▸ **Problem to work on**
For the material below, output exactly the span from the line with "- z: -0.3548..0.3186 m" to the line with "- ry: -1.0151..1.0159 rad", including both, and nothing besides.

▸ **Stored data**

::::

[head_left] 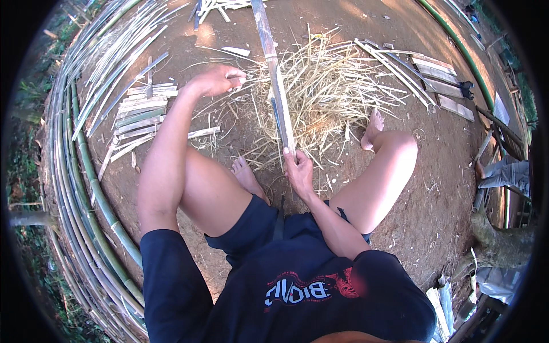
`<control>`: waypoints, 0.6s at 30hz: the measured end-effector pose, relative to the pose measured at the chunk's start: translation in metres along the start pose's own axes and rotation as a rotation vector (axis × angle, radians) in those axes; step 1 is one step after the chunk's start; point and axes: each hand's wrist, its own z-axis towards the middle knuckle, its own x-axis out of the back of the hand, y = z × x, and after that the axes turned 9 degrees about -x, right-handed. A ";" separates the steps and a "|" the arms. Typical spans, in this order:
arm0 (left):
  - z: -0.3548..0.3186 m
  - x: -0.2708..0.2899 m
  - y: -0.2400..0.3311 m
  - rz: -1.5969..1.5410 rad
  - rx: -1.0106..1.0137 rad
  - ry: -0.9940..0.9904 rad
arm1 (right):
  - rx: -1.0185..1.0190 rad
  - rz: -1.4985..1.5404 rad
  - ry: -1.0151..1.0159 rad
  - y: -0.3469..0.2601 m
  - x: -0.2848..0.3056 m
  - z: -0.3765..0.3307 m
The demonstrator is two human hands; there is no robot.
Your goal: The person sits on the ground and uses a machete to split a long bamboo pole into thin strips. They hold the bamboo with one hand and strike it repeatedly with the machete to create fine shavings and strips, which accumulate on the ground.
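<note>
A long split bamboo slat runs from the top of the view down between my knees. My right hand is closed round its near part, thumb along the top. Beside the slat, just beyond that hand, lies a narrow bluish-dark piece; I cannot tell whether it is a blade. My left hand is raised to the left of the slat, apart from it, fingers curled together. What those fingers hold, if anything, is too small to make out. Under the slat spreads a heap of pale bamboo shavings.
Short bamboo pieces are stacked at left, with thin strips beyond. Long green bamboo poles line the left side. More flat pieces lie at right, near another pole. A person's clothed leg shows at far right.
</note>
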 end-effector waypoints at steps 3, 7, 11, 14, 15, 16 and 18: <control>0.000 -0.001 -0.003 0.029 -0.033 -0.008 | 0.031 -0.023 0.004 0.009 -0.001 0.003; -0.002 0.001 0.012 0.072 -0.016 0.002 | 0.067 -0.030 -0.026 0.021 0.000 0.009; -0.004 -0.002 0.009 0.076 -0.015 -0.006 | -0.096 0.146 -0.283 -0.003 0.001 0.001; -0.001 -0.004 -0.002 0.067 -0.019 -0.008 | -0.296 0.270 -0.542 -0.024 0.010 -0.004; -0.001 -0.005 -0.003 0.063 -0.020 -0.005 | -0.316 0.294 -0.597 -0.029 0.010 -0.005; -0.001 -0.007 -0.005 0.059 -0.009 -0.008 | -0.335 0.319 -0.654 -0.030 0.011 -0.006; -0.003 -0.005 0.001 0.052 0.008 -0.016 | -0.338 0.288 -0.692 -0.029 0.012 -0.005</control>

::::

▸ **Exercise answer**
  - z: -0.3548..0.3186 m
  - x: -0.2708..0.2899 m
  - y: -0.2400..0.3311 m
  - rz: -1.5969..1.5410 rad
  - rx: -1.0106..1.0137 rad
  - ry: -0.9940..0.9904 rad
arm1 (right):
  - rx: -1.0185..1.0190 rad
  - rz: -1.4985..1.5404 rad
  - ry: -1.0151..1.0159 rad

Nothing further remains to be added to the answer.